4. Uluslararası Türkiye Eğitim Araştırmaları Kongresi, İstanbul, Türkiye, 4 - 07 Mayıs 2012, ss.2318-2323

  • Yayın Türü: Bildiri / Tam Metin Bildiri
  • Basıldığı Şehir: İstanbul
  • Basıldığı Ülke: Türkiye
  • Sayfa Sayıları: ss.2318-2323
  • Yıldız Teknik Üniversitesi Adresli: Evet

Özet

BİLİŞİM TEKNOLOJİLERİ KURSLARINA KATILAN YETİŞKİNLERİN KURS BIRAKMA

Yetişkin eğitiminin örgün eğitimden -yetişkinlere özgü bilişsel, fiziksel, psikolojik ve

sosyokültürel özelliklerden kaynaklanan- farklı yönleri bulunmaktadır. Yetişkin öğrenenler öğrenme

ortamına kendi bilgi birikimleri, deneyimleri ve değerleriyle gelir, genellikle kendi arzularıyla ve

belirli amaçları doğrultusunda katılırlar.
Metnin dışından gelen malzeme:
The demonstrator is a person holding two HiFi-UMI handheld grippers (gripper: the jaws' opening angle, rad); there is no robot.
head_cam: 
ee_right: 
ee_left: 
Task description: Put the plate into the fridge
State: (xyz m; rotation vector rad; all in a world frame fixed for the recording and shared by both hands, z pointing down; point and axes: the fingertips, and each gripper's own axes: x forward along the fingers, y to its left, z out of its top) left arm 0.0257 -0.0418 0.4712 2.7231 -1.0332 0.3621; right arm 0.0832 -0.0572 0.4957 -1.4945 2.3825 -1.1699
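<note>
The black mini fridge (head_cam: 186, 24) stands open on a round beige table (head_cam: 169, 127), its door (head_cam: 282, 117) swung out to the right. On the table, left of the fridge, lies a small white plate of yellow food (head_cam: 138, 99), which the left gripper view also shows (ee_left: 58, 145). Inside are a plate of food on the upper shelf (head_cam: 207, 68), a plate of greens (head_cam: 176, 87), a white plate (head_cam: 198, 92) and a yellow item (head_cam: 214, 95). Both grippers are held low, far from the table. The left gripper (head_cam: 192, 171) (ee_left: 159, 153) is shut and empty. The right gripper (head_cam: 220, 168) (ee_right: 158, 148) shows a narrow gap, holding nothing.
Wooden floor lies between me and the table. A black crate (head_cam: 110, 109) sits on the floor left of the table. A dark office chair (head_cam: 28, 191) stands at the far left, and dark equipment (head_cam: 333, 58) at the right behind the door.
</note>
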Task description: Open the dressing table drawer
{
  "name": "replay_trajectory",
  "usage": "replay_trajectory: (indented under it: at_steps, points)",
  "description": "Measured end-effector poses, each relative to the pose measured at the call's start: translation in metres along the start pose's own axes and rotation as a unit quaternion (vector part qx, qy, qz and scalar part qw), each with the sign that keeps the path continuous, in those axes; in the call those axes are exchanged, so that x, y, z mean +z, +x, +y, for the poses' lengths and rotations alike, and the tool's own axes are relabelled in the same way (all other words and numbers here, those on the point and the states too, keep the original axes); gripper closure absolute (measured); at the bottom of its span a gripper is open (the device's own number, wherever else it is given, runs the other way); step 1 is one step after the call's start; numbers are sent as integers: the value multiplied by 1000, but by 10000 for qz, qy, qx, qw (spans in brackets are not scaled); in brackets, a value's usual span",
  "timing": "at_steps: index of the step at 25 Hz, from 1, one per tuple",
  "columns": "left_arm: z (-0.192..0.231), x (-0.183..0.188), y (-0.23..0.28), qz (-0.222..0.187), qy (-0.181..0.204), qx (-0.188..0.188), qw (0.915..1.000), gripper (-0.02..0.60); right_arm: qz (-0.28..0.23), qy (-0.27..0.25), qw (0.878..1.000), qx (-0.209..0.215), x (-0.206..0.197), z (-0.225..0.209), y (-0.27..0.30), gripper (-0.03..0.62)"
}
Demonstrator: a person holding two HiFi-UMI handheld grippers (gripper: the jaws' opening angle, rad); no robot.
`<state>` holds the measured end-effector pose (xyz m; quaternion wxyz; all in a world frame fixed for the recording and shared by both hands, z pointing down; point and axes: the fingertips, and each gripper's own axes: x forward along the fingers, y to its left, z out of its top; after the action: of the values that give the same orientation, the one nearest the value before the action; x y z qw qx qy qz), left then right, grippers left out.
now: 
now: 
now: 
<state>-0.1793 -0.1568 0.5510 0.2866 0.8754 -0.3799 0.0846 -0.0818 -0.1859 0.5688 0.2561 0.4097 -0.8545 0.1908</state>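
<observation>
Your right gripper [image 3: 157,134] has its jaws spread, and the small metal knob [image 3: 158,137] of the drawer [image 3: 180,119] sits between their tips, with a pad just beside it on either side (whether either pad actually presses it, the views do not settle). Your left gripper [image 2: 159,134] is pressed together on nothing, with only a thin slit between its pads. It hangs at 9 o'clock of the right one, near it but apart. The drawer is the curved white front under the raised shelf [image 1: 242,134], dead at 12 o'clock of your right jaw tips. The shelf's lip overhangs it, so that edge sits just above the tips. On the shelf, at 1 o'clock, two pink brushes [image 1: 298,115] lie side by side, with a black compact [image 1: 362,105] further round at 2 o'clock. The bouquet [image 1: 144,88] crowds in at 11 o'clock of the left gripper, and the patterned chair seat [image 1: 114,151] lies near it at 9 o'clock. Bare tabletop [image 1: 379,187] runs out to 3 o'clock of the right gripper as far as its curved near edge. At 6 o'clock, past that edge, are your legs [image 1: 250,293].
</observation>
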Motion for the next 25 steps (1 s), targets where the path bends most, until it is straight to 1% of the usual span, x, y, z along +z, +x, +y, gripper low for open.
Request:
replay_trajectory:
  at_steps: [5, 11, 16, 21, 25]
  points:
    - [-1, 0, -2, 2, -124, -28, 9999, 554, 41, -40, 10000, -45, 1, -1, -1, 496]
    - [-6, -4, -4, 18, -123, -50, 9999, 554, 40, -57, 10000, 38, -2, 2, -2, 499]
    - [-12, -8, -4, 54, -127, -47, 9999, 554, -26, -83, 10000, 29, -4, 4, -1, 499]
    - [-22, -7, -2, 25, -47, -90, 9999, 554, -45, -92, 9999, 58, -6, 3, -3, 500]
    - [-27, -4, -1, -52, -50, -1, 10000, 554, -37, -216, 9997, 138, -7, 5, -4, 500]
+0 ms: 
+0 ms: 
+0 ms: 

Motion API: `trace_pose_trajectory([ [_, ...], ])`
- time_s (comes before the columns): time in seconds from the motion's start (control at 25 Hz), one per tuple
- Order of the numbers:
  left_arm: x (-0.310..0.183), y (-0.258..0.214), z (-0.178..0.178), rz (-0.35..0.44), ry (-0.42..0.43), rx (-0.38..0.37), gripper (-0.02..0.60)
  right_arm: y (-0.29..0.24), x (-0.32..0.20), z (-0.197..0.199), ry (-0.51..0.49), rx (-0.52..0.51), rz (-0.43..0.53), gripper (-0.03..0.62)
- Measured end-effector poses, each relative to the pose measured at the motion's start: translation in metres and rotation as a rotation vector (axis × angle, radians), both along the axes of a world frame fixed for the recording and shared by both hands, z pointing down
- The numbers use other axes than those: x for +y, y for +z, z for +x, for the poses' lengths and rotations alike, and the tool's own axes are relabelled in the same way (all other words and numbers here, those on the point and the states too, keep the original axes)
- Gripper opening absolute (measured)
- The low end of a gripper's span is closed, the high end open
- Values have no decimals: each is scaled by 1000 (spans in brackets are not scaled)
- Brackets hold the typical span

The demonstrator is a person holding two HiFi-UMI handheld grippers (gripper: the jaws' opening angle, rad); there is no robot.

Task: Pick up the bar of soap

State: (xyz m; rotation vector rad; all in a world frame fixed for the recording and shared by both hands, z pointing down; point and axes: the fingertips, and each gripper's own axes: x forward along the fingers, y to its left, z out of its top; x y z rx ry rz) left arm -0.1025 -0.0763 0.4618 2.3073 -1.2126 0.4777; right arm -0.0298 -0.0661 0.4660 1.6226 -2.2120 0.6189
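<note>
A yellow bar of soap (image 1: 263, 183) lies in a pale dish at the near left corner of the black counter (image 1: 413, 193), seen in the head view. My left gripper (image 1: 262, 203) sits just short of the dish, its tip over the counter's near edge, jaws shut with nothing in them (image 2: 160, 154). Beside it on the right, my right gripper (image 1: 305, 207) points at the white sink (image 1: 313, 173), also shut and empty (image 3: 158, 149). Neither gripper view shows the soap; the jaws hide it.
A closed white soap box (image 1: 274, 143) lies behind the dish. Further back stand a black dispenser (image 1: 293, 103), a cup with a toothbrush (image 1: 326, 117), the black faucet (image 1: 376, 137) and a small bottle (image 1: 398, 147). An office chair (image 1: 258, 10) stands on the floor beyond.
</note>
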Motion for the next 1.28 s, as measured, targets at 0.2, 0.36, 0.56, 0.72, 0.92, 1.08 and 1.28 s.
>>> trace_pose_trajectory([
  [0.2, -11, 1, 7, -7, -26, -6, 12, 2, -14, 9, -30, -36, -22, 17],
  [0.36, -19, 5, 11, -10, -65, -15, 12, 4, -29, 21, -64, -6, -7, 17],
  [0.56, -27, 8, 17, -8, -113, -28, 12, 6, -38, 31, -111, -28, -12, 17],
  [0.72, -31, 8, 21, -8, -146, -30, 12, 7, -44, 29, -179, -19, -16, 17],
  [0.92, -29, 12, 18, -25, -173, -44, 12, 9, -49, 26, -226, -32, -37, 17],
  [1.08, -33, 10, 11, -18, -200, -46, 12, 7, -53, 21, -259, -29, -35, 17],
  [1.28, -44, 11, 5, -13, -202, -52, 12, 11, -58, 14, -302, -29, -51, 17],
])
Genel anlamda katıldıkları eğitim ve eğitim süreci ile ilgili

birtakım ön beklentilere sahiptirler. Ancak bu beklentileri karşılanmazsa eğitimi kolayca terk

edebilirler. Diğer yandan yetişkinlerin eğitim süreçlerinin arka planında aile ilişkileri, çalışıyorlarsa iş

dünyaları, diğer sosyal ilişkiler gibi yaşam koşulları önemli rol oynar. Bu ilişkiler de eğitimden

almaları gereken verimi etkileyebilir ya da eğitimi tamamlamadan terk etmelerine yol açabilir. Genel

olarak eğitimi tamamlamadan bırakma yetişkin eğitiminin önemli problemlerinden biri olarak

karşımıza çıkmaktadır. Bu çalışmada İstanbul Büyükşehir Belediyesi Sanat ve Meslek Eğitimi

Kursları (İSMEK) tarafından yetişkinlere yönelik meslek edindirme amaçlı açılan kurslara devam eden

148 kursiyerin kursu bırakma durumları incelenmiş ve 28’inin kursu bıraktığı (%19) gözlenmiştir.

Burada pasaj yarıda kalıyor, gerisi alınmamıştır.